Por outro ângulo, essa visão dos eleitores poderia ser interpretada de maneira mais favorável a Lula, porque o atual patamar de aprovação (cerca de 40%) não é muito distanciado da média histórica de governantes no meio do mandato.
Quem achar conveniente, pode atravessar o Carnaval discutindo ilusões, aleatoriedades e estatísticas. Será inútil se abstraída a dupla fantasmagórica que assombra o lulismo e alenta o antipetismo: inflação e insegurança pública.
O desagrado com o desempenho do governo, principalmente nessas duas áreas, conduziu o projeto de reeleição de Lula a uma zona de risco. Já flerta com a impossibilidade no mapa das pesquisas, considerando-se o longo histórico de presidentes em exercício.
“Pesquisas confirmam: o adversário de Lula é Lula e o seu maior eleitor é Bolsonaro”
Duas situações exemplares das quais Lula saiu-se beneficiário: no terceiro ano de governo, Bolsonaro estava com 38% de aprovação e perdeu a reeleição em 2022; Fernando Henrique Cardoso tinha 42% na mesma etapa e não conseguiu eleger o sucessor em 2002.
Quase sete em cada dez eleitores se dizem contrários à reeleição de Lula e, relevante, não mencionam sua idade (79 anos) como um fator decisivo. Ao contrário, quatro em cada dez sequer atribuem importância a isso, e dois em dez até julgam como fator positivo, pela experiência. “Não foi por causa da idade que o (Joe) Biden saiu do páreo”, lembra Antonio Lavareda, diretor do Ipespe. “Ele tinha 51% de aprovação em meados de 2023 e caiu para 32% em julho do ano passado.” Acrescenta: “A variável maestra da sorte de quem está no cargo é a taxa de aprovação”.
Se as pesquisas dos últimos quatro meses indicam declínio na preferência eleitoral por Lula e realçam um processo acelerado de corrosão, ainda não traduzem inviabilidade para a reeleição. Nem mesmo sinalizam a conversão dessa crescente rejeição em alguma coisa além de um simples alento para a oposição que se deixou aprisionar pelo ruidoso, mas inelegível Bolsonaro.
A mensagem transparece clara e objetiva: o principal adversário de Lula continua sendo Lula, e seu maior cabo eleitoral ainda é o adversário condenado e impedido de ser eleito até 2030 — a quem ele vence na maioria dos cenários eleitorais testados há 32 meses seguidos. Não é uma situação “egípcia”, externa e confusa. É bizarrice nativa, esquisitice made in Brazil.

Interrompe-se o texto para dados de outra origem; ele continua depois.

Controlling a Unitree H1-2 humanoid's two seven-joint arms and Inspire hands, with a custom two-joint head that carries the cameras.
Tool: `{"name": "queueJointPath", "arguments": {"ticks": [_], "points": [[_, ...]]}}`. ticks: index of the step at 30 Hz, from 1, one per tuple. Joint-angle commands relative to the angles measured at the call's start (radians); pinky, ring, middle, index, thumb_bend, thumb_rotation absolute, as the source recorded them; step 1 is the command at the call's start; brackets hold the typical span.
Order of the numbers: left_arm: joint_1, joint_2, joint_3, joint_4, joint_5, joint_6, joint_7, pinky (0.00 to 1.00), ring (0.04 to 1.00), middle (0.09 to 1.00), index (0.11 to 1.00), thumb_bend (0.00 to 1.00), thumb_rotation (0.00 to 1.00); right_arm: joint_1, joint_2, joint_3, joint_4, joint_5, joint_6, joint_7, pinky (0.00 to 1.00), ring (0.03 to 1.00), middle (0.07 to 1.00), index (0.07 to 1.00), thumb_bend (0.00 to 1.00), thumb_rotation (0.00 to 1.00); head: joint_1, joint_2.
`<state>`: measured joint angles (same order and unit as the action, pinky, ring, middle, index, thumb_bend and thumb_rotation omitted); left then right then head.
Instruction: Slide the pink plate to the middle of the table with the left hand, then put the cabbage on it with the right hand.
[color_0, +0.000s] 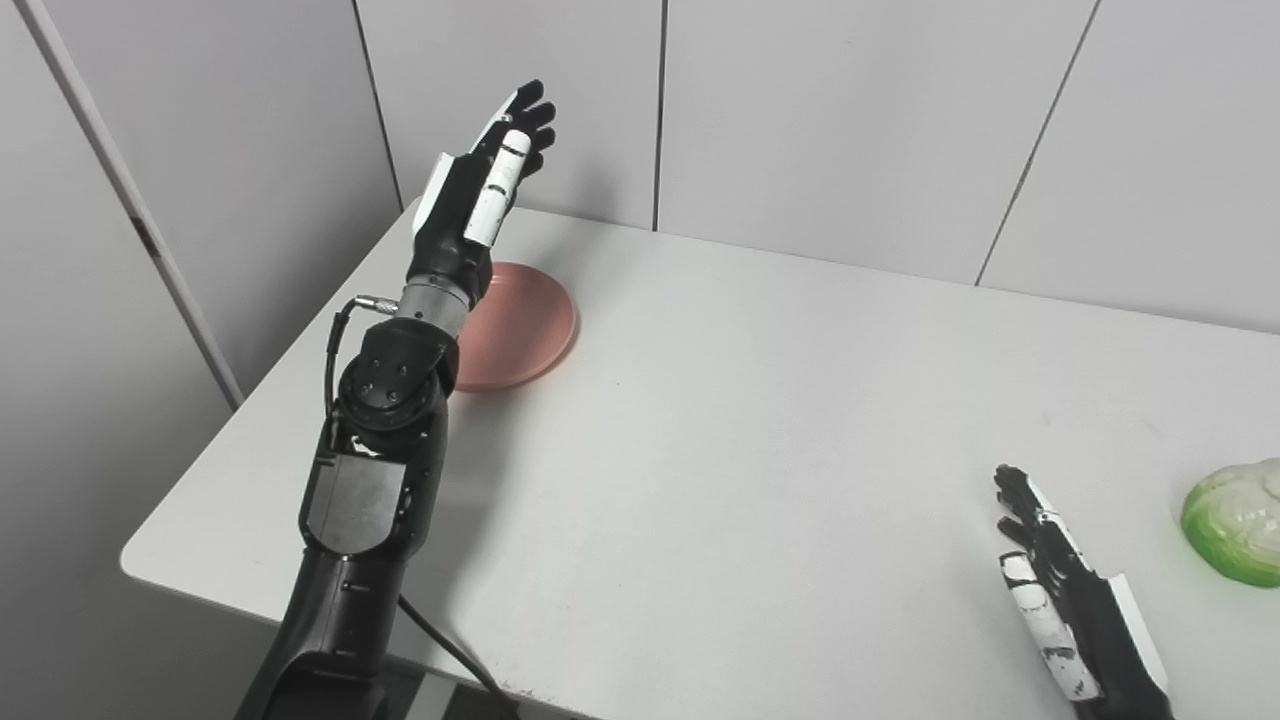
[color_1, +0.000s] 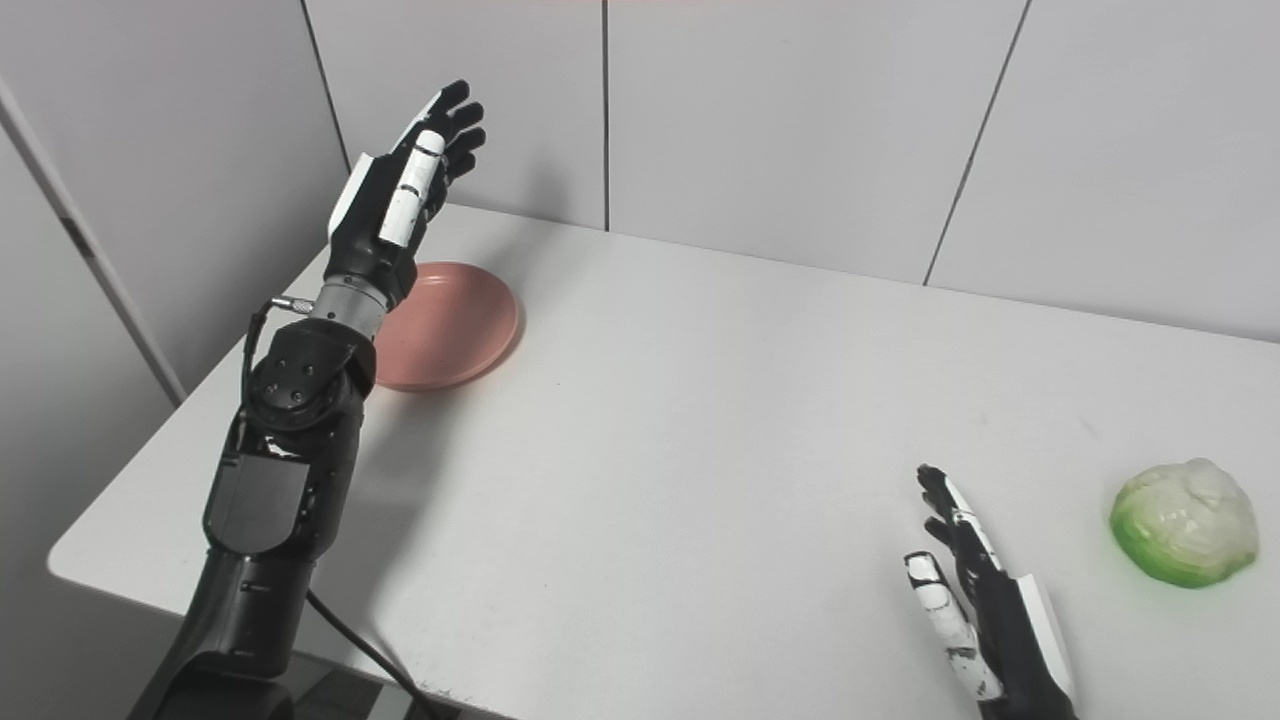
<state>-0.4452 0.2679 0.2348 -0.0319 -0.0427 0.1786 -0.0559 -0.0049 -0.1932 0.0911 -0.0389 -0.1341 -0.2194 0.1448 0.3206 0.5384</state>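
Note:
A pink plate (color_0: 525, 325) lies flat near the table's far left corner, partly hidden behind my left wrist. My left hand (color_0: 490, 175) is raised well above the plate's left side, open, fingers stretched up and away, holding nothing. A pale green and white cabbage (color_1: 1185, 522) rests on the table at the right, cut by the frame edge in the left eye view. My right hand (color_1: 965, 590) hovers low over the near right of the table, open and empty, a hand's width left of the cabbage.
The white table (color_0: 760, 420) stretches between plate and cabbage. Its left edge and front edge fall away close to my left arm. Grey wall panels (color_0: 850, 120) stand right behind the far edge.

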Motion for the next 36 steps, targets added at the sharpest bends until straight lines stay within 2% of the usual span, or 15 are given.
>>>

O terremoto político que abala o Planalto neste pré-Carnaval é a inflação. O ano começou com aumento expressivo (acima de 7%) no custo da cesta básica de alimentos. Os mais pobres, com dois terços do orçamento familiar consumidos nos supermercados, começaram o ano gastando 64,4% do salário mínimo líquido (depois dos impostos) na compra de comida, segundo o Dieese.
Lula está diante do mesmo problema que enfrenta desde a estreia, em 1989, numa disputa presidencial: os mais pobres, maioria no eleitorado, são as maiores vítimas da inflação.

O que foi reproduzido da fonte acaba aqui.